# Knit Picky Patterns



## Gweneth 1946 (May 20, 2012)

Have any of you knitters every tried this site. Knit Picky Patterns from ALLFREEKNITTING. Once you subscribe they send you knit patterns that might interest you. I like the site because their knit patterns are usually easy and it is also a great place to use up odds and ends of left over yarn. Give it a try.


----------



## Buttons (Feb 11, 2011)

Gweneth 1946 said:


> Have any of you knitters every tried this site. Knit Picky Patterns from ALLFREEKNITTING. Once you subscribe they send you knit patterns that might interest you. I like the site because their knit patterns are usually easy and it is also a great place to use up odds and ends of left over yarn. Give it a try.


Yes they do but they also send the same thing over and over, I finally had to unsubscribe from the, Its good at first until you seen all the patterns and then you will notice that you're getting repeats.


----------



## Patty Sutter (Apr 17, 2012)

Yes I have used some of thier patterns.
I love it!
I first learned Entrelac with thier basic entrelac scarf.


----------



## Evie RM (Sep 19, 2012)

I get emails of free patterns from them every day. Hooked on Crochet is another one that sends me free patterns in my email every day. I get a lot of repeat patterns, but sometimes there is one or two that are new and they are marked "new." I get so many free patterns and I have so many patterns in computer files and hard copy files that I never purchase a pattern.


----------



## galaxycraft (Feb 15, 2011)

Buttons said:


> Yes they do but they also send the same thing over and over, I finally had to unsubscribe from the, Its good at first until you seen all the patterns and then you will notice that you're getting repeats.
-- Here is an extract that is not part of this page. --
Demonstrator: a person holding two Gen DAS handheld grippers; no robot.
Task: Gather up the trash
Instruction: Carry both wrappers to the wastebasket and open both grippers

Same here. I started out getting the newsletter once a week, then they bombarded me every day.
Same old - same old. Unsubbed also.


----------



## galaxycraft (Feb 15, 2011)

Evie RM said:


> I get emails of free patterns from them every day. Hooked on Crochet is another one that sends me free patterns in my email every day. I get a lot of repeat patterns, but sometimes there is one or two that are new and they are marked "new." I get so many free patterns and I have so many patterns in computer files and hard copy files that I never purchase a pattern.


But if you are familiar with other sites, Allfreeknitting "New" ones are the other's old ones.
It is just telling you they now have it as well.


----------



## galaxycraft (Feb 15, 2011)

Gweneth 1946 said:


> Have any of you knitters every tried this site. Knit Picky Patterns from ALLFREEKNITTING. Once you subscribe they send you knit patterns that might interest you. I like the site because their knit patterns are usually easy and it is also a great place to use up odds and ends of left over yarn. Give it a try.


Many/most of their patterns listed can be found on the original sites with the original name and pdf download.
Allfreeknitting changes the pattern names, so if you were to search for the name -- you will ONLY find it at THEIR site.
Sneaky and unfair.
And be careful -- some/many of their copy and paste jobs are sloppy at best.
They do not update with any corrections that may have been applied to the original pattern on the original site.
They have been known to omit pertinent charts.


----------



## Manga (Sep 23, 2014)

Gweneth 1946 said:


> Have any of you knitters every tried this site. Knit Picky Patterns from ALLFREEKNITTING. Once you subscribe they send you knit patterns that might interest you. I like the site because their knit patterns are usually easy and it is also a great place to use up odds and ends of left over yarn. Give it a try.


I receive their mails and many times use the patterns. Sometimes the patterns are making their second and third go-around and this would benefit those new to the emails -- and benefits me as I sometimes I let a pattern go by but become interested in it later.


----------



## anita4mk (Apr 23, 2014)

My complaint with Knit Picky is similar in that the emails are repetitive, but what drives me nuts is that I get emails advertising products totally unrelated to knitting. Not cool.


----------